[WHAT IS REQUIRED]
Determine how many lines in the entries below include the word "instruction", and reply with that number alone.

[EXERCISE INPUT]

[Start of section]

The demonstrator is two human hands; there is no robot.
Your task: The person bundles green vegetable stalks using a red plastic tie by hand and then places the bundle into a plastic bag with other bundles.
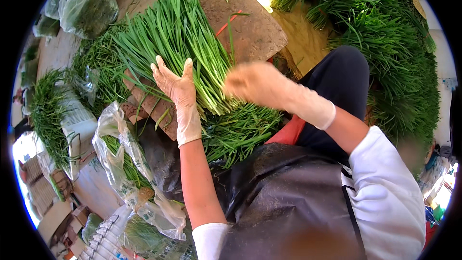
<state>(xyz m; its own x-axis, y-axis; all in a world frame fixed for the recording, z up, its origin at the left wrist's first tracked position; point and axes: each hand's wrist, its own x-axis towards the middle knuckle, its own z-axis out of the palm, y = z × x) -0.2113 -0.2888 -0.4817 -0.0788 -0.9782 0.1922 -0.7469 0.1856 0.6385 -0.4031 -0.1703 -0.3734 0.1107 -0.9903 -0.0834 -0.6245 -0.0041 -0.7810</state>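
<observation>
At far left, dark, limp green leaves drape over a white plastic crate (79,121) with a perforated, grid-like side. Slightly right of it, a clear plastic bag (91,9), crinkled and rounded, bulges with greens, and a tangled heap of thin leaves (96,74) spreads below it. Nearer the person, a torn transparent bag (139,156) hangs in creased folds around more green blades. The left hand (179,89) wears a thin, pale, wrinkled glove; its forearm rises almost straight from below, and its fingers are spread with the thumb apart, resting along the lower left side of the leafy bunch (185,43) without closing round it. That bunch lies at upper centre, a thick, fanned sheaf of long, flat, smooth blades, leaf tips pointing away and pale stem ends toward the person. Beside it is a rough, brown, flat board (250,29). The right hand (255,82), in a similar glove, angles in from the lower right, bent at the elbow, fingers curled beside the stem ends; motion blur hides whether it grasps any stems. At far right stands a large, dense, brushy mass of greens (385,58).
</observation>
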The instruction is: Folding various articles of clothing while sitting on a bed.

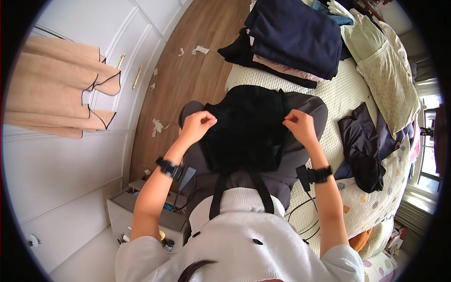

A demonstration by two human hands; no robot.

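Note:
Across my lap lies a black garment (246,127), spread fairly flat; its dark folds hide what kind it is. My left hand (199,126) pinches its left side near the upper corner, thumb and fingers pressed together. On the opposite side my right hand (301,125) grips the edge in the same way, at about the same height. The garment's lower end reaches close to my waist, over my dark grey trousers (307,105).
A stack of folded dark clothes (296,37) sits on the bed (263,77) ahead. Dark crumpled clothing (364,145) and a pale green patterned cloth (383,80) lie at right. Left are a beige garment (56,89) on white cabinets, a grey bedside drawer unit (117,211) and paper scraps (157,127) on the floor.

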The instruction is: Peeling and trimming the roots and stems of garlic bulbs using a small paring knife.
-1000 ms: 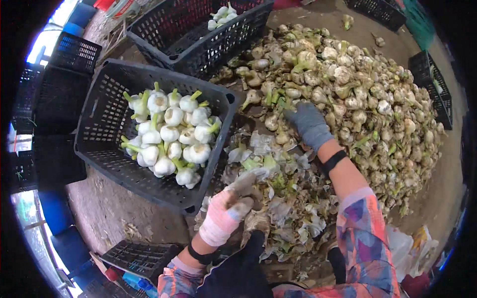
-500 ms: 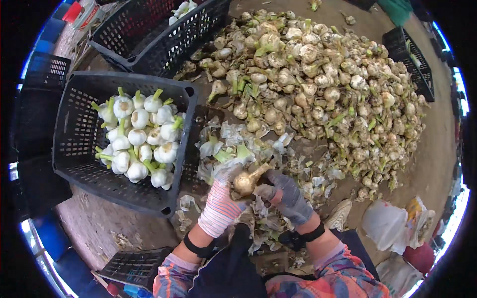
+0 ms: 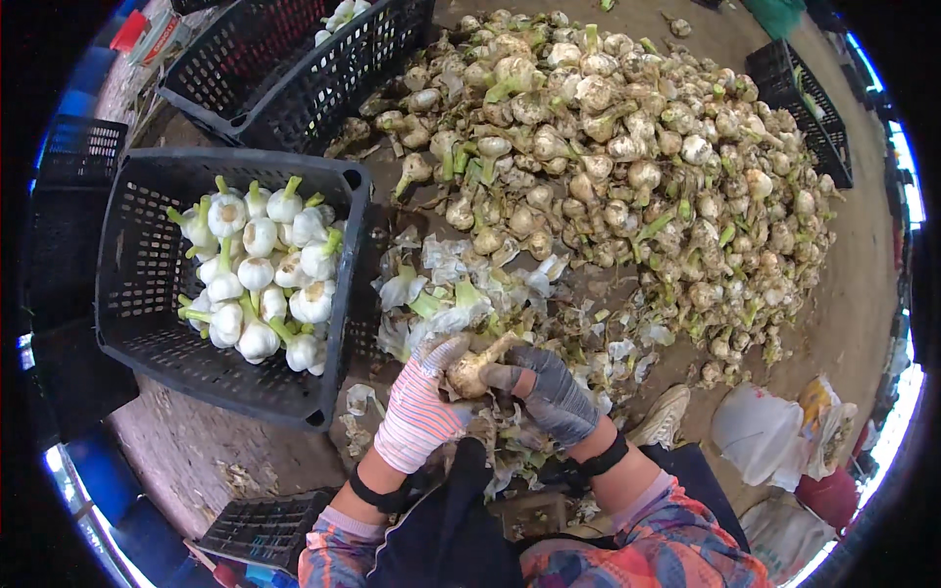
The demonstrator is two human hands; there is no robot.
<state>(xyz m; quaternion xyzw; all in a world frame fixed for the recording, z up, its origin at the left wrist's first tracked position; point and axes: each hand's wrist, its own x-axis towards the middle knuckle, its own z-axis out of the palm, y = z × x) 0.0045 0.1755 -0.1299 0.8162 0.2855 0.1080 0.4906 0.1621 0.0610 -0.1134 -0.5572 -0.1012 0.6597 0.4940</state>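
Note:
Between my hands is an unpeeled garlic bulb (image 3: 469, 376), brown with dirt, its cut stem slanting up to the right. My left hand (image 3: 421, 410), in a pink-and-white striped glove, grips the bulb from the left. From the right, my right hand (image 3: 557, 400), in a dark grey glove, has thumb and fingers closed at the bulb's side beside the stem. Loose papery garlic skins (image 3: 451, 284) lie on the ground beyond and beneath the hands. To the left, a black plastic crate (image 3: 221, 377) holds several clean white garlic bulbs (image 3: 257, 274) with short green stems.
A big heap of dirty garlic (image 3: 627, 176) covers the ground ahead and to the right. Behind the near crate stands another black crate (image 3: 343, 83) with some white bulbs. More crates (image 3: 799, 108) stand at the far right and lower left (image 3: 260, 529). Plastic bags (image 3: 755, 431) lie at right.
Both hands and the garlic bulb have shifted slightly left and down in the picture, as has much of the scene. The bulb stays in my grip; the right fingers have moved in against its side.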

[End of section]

[RESULT]
2